| TASK ITEM |
Check each line of the listing, and copy it if it contains the word "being".

| INPUT RECORDS |
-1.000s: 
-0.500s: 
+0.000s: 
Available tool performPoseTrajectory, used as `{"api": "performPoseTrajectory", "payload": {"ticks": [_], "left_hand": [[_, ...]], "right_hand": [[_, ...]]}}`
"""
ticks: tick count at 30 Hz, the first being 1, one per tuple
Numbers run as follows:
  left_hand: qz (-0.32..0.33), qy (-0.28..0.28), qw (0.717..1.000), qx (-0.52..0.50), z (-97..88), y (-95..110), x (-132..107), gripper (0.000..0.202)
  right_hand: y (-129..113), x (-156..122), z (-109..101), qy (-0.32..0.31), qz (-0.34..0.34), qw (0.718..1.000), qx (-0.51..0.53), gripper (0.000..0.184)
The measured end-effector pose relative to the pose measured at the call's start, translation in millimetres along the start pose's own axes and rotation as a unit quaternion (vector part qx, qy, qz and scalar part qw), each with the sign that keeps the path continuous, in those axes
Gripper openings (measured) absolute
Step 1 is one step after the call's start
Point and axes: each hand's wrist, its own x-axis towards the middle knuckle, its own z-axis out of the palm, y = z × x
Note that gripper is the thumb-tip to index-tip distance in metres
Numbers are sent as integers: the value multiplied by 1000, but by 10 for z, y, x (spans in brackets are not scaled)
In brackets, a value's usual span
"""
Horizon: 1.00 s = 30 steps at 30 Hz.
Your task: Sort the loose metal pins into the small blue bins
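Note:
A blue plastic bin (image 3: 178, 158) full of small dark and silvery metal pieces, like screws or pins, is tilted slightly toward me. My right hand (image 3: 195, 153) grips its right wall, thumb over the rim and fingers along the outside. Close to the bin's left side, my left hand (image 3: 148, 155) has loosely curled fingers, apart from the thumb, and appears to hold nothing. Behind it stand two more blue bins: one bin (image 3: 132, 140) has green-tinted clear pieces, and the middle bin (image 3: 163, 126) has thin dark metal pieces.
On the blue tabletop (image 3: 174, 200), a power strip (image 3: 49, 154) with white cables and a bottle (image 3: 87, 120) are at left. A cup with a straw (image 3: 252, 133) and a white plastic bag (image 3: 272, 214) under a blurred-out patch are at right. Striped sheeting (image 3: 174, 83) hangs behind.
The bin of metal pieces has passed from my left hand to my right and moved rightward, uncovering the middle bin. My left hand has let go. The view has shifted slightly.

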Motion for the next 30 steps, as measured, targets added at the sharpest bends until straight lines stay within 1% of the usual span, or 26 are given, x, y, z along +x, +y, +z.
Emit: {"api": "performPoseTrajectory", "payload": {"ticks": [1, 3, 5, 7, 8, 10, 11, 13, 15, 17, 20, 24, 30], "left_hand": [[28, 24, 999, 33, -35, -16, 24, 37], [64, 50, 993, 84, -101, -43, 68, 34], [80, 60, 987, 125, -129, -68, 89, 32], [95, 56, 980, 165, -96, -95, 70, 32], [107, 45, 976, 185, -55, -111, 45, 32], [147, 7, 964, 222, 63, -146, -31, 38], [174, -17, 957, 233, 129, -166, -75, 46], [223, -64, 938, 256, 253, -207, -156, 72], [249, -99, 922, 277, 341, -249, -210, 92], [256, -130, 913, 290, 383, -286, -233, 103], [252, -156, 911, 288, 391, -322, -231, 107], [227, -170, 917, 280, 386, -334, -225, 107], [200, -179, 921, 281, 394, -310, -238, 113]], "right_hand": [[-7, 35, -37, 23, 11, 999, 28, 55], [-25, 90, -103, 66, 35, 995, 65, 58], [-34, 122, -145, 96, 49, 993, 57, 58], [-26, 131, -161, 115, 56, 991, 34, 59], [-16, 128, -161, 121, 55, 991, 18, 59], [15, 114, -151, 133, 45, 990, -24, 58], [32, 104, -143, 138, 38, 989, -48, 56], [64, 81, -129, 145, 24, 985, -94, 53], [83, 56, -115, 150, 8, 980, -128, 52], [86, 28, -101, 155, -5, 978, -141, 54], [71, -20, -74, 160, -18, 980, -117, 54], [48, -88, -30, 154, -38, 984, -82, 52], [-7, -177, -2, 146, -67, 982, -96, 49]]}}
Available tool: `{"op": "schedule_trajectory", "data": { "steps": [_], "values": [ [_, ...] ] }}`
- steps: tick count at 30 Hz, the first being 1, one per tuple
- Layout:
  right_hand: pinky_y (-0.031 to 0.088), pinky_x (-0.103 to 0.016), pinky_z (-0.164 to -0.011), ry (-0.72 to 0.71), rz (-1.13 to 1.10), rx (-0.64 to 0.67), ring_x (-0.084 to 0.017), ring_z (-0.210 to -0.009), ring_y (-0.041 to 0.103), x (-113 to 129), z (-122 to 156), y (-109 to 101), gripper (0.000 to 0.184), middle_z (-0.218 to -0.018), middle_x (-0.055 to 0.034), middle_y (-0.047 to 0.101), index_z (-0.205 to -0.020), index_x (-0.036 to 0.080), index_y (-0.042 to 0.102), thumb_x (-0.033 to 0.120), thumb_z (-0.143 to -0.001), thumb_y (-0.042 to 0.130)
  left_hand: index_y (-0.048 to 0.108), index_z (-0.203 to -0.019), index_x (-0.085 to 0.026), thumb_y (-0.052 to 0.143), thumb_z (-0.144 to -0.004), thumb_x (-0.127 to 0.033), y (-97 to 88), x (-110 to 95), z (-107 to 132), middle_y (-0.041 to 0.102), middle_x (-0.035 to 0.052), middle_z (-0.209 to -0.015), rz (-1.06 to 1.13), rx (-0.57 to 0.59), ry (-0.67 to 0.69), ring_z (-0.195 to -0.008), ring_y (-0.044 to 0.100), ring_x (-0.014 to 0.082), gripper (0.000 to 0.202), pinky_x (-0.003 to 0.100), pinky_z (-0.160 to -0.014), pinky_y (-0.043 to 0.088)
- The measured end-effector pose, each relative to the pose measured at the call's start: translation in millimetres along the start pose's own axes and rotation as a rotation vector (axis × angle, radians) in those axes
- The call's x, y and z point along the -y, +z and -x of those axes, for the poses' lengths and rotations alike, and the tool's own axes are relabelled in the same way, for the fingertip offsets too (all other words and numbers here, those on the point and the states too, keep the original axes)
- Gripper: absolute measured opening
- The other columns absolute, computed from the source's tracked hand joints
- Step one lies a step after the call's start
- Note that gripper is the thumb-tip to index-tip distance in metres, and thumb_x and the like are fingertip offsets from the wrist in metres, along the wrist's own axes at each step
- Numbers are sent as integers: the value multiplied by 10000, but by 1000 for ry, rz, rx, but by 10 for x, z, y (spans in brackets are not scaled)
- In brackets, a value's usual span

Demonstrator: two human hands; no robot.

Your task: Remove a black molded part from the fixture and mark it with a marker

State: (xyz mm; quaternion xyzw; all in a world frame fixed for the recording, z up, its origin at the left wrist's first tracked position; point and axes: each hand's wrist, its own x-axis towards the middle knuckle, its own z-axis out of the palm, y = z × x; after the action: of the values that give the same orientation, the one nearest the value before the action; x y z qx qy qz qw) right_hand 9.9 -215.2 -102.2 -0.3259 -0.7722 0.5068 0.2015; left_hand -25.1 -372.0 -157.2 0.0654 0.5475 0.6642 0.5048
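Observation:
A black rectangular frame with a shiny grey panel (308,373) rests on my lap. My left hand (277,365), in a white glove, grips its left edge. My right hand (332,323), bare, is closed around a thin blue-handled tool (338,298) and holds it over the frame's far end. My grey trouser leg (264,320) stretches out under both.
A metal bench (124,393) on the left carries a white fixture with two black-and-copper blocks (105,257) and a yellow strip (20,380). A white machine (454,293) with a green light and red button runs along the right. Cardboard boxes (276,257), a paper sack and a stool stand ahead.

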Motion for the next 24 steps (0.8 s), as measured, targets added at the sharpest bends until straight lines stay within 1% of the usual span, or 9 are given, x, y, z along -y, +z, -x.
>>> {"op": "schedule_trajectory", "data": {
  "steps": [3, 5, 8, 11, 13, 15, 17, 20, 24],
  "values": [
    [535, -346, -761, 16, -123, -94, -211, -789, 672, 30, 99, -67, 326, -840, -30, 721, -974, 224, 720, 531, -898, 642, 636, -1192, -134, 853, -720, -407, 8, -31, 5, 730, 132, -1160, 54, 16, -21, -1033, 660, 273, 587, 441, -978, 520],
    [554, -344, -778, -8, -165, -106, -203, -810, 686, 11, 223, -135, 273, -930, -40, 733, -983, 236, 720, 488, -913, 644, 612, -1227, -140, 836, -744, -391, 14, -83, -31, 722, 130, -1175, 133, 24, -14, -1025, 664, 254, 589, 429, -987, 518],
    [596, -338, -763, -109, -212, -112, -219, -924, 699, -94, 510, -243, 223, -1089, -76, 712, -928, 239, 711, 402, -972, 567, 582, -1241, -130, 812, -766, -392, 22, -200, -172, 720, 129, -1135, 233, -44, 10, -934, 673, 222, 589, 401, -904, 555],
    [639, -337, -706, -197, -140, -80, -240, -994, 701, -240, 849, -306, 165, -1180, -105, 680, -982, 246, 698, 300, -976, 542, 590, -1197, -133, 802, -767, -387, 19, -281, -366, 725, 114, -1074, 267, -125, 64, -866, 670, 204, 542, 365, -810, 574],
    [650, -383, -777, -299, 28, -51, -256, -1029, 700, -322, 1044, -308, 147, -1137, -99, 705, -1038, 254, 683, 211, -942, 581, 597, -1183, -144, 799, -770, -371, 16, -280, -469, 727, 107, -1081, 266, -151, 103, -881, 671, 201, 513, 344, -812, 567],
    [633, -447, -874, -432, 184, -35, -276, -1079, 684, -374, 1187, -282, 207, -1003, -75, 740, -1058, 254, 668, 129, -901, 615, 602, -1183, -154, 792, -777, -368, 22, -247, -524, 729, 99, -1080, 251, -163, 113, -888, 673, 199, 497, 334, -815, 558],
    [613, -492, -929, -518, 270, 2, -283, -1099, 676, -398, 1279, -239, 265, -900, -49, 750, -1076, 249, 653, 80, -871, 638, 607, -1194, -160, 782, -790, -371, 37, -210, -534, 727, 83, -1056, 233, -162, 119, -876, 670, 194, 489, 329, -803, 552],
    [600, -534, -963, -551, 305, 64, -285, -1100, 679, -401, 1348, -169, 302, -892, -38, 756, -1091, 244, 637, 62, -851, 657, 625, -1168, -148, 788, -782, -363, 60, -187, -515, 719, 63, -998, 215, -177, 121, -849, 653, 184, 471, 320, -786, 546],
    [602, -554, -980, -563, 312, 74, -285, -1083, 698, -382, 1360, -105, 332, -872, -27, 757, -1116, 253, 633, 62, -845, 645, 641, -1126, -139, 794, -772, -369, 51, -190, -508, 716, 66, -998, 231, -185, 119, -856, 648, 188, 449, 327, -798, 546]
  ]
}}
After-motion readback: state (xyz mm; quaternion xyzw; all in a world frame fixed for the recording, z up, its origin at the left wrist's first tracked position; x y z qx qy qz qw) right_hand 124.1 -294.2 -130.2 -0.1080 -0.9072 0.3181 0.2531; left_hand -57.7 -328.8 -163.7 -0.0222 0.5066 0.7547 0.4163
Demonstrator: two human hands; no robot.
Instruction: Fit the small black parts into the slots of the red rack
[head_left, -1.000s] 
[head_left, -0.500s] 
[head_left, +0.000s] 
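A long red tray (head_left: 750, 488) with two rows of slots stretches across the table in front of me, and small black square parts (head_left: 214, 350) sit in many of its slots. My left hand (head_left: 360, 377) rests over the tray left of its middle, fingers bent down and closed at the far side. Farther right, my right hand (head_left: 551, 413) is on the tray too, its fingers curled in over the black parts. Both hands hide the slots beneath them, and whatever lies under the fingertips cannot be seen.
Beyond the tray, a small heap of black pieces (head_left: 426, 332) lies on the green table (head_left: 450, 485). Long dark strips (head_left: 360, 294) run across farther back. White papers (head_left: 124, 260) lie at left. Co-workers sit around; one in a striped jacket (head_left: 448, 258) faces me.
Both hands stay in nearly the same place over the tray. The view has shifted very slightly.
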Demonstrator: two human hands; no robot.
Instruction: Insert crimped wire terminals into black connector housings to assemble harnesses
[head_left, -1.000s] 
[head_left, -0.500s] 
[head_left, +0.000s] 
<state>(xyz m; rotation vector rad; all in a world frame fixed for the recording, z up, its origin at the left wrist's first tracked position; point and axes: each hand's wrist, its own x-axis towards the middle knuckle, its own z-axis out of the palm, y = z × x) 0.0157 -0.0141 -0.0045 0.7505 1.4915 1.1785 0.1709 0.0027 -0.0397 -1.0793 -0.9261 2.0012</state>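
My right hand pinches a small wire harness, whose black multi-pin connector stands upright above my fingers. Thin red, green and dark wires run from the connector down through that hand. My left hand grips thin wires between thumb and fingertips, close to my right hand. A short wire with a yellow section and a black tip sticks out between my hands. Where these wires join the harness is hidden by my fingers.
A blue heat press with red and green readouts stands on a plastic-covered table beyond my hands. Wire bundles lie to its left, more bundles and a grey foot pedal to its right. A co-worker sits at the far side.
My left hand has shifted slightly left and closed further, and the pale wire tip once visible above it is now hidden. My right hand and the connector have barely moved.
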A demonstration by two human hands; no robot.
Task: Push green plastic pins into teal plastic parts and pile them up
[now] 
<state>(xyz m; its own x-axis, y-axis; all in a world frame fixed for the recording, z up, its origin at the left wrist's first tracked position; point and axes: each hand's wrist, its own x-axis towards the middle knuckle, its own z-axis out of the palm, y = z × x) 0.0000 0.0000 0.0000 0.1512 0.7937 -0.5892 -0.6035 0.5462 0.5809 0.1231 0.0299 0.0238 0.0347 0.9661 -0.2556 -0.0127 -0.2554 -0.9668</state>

| EXPECTED ANSWER |
ticks: tick count at 30 Hz, the first being 1, one per tuple
- steps: tick count at 30 Hz, the first being 1, one per tuple

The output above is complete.